# MK3 facelift



## General (Nov 24, 2015)

Does anyone know roughly when a facelift on the current mk3 is likely to come out?

I'm thinking of swapping my 2.0TFSI for a TTS later this year but wondering whether it would be better to wait for the face lift. Also would a TTS facelift come out at the same time as the 2.0TFSI?

Thanks in advance


----------



## Blackhawk47 (Nov 26, 2012)

If there is a facelift (which I don't think there will be any time soon), then I wouldn't be surprised if the TTS got it first. Same way the S1 got the facelift A1 looks before it came out.


----------



## Samoa (Apr 4, 2014)

... so this means we can expect even more discount on the current runout MK3.

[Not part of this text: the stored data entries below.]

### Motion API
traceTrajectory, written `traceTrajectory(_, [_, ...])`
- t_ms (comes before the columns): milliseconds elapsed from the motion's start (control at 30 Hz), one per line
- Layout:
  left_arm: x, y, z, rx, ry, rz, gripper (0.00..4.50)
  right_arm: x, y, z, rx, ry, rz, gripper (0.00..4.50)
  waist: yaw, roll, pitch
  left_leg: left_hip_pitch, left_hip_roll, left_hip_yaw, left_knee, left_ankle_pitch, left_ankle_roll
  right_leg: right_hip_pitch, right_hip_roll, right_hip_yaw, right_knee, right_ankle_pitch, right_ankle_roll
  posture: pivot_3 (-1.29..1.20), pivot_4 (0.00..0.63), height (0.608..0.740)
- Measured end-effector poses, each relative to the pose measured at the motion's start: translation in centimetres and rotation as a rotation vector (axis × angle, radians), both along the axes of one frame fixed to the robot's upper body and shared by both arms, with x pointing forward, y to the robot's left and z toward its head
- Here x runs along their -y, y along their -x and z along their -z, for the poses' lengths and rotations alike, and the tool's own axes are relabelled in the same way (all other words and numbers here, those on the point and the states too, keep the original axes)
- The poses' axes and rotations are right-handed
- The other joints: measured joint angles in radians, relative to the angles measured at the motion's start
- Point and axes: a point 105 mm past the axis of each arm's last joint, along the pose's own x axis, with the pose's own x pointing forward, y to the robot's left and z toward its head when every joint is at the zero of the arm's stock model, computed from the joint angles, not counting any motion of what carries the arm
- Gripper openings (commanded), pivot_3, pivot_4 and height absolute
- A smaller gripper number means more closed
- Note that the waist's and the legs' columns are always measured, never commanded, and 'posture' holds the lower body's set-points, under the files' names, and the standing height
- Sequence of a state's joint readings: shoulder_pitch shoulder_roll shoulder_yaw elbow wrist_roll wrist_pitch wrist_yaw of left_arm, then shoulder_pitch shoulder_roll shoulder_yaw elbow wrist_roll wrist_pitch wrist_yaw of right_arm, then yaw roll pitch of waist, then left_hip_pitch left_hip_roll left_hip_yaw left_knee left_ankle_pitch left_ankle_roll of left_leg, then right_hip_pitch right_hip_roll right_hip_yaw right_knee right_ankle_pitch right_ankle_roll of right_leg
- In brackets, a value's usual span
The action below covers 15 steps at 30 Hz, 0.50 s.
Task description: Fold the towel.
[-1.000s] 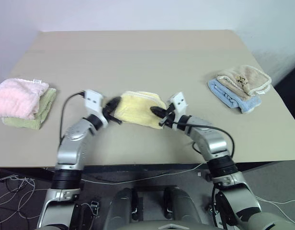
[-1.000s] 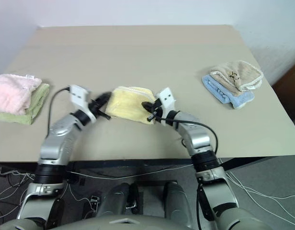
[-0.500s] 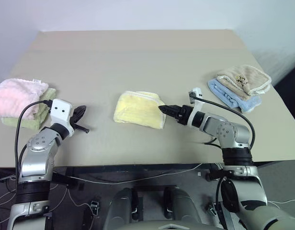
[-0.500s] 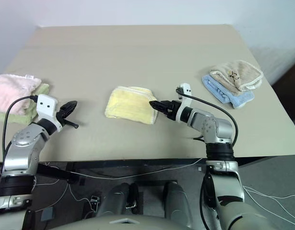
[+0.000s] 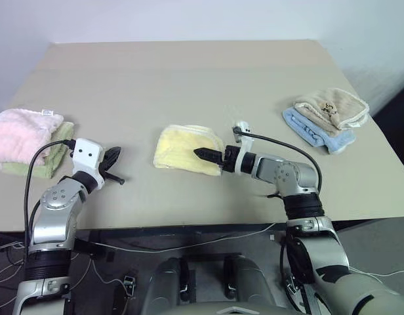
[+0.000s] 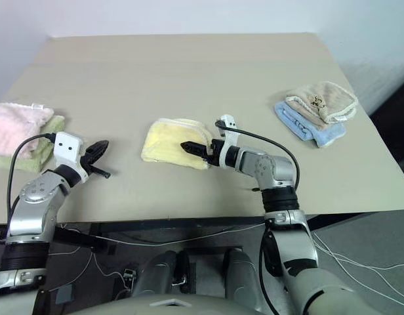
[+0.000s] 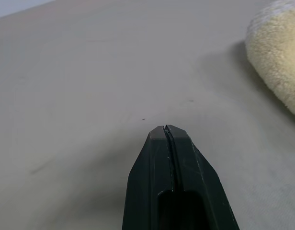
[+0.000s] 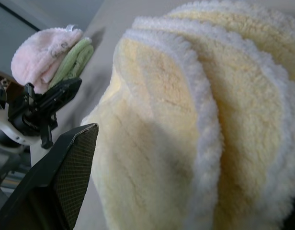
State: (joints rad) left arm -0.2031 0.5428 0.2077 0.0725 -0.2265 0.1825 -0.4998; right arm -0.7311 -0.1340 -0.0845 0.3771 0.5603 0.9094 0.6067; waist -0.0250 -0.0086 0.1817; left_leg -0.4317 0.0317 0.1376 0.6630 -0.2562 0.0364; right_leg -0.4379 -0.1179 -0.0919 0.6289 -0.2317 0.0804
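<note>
A pale yellow terry-cloth towel (image 5: 187,149) with a lighter stitched edge lies folded into a thick, soft bundle near the middle of the flat beige tabletop (image 5: 189,79), its plush layers stacked with rounded white-fringed borders. The right gripper (image 5: 201,155) reaches over the towel's near right corner with its black fingers spread wide, gripping nothing. The left gripper (image 5: 111,159) hovers over bare table well to the left of the towel, its two black fingers pressed together and empty. At the table's left edge a fluffy pink towel (image 5: 23,132) sits on a folded green cloth (image 5: 41,162). At the right, a beige-tan towel with dark embroidery (image 5: 333,107) rests on a folded light blue cloth (image 5: 315,133).
</note>
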Motion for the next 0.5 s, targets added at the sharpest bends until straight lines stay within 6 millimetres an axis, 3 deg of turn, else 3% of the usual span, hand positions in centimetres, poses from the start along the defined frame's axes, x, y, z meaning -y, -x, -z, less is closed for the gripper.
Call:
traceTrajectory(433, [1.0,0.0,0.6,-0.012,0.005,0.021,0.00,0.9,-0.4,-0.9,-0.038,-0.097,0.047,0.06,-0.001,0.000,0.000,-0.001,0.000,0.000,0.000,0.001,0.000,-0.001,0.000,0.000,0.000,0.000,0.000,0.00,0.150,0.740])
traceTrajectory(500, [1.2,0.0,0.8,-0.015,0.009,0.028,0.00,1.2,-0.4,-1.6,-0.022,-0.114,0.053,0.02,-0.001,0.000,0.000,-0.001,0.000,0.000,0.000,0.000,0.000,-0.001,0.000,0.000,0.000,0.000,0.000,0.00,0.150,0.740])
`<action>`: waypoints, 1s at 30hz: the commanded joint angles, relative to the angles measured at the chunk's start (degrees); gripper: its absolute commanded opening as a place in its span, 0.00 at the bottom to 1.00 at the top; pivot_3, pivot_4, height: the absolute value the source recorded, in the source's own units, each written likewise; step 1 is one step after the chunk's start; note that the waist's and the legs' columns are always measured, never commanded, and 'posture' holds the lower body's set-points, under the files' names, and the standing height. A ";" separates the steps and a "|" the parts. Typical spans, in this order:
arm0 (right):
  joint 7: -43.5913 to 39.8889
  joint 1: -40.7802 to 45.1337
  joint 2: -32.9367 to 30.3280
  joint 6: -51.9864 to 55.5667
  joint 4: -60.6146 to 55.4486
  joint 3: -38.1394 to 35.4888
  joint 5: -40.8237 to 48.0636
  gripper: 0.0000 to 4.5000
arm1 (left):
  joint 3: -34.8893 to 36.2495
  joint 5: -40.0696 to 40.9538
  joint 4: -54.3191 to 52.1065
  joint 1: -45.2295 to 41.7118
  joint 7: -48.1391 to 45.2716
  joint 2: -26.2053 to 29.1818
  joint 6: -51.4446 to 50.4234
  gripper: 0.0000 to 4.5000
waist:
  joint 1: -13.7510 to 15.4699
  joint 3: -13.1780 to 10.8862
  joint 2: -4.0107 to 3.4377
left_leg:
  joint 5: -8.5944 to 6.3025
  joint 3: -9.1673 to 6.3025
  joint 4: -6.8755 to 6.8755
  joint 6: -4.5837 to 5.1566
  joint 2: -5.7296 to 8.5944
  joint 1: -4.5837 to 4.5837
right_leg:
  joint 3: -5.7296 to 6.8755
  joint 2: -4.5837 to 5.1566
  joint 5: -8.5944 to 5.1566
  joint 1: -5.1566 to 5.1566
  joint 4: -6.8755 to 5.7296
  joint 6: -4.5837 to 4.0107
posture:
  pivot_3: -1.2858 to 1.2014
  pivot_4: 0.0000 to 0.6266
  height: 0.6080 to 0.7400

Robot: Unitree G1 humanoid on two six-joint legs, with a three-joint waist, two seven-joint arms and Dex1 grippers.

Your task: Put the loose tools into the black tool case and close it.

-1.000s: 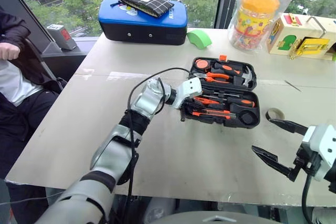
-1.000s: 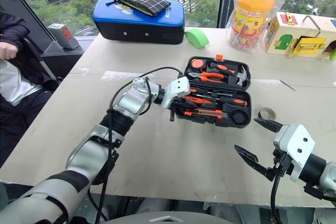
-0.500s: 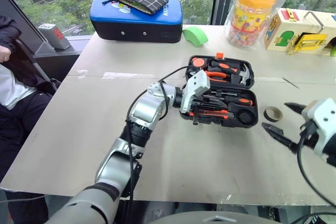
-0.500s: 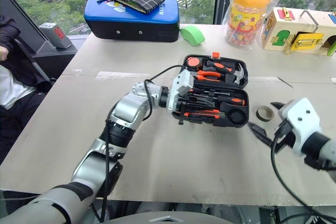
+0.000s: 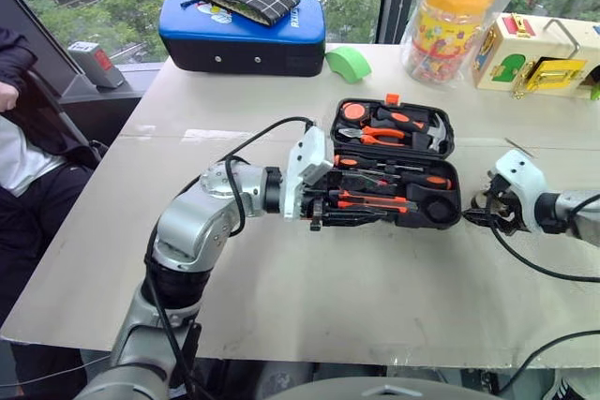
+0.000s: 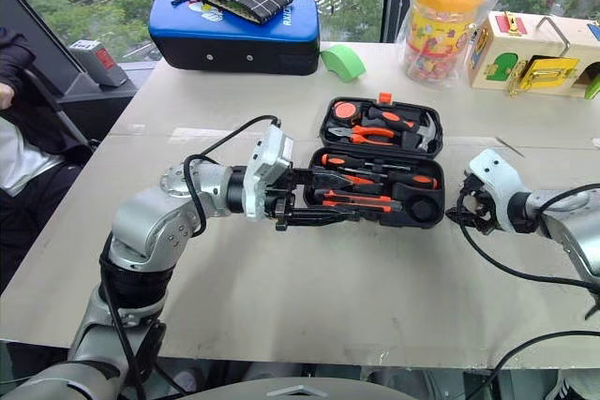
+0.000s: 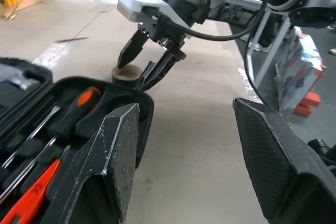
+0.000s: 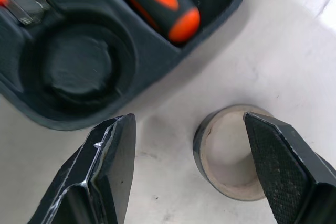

Fingers crossed they fix the current Barnes Wallace body kit

Sent from my iPad using Tapatalk


----------



## ChadW (May 2, 2003)

Based on the current A3/S3 which went on sale 2013 and the fact that their facelift is due this year, then I reckon the Mk3 facelift will be 2018 at the earliest.


----------



## Audiphil (Oct 23, 2012)

I'm hoping for a 240BHP Quattro TDI DSG model in 2/3 years

Sent from my iPad using Tapatalk


----------



## Weiss-Man (Nov 13, 2015)

Typical model life is 7 years, facelift normally mid way through, so mid 2018.


----------



## Shug750S (Feb 6, 2012)

General said:


> Does anyone know roughly when a facelift on the current mk3 is likely to come out?
> 
> I'm thinking of swapping my 2.0TFSI for a TTS later this year but wondering whether it would be better to wait for the face lift. Also would a TTS facelift come out at the same time as the 2.0TFSI?
> 
> Thanks in advance


FFS Pal, the mk3 has only been out a year. If you want a mk3 buy one.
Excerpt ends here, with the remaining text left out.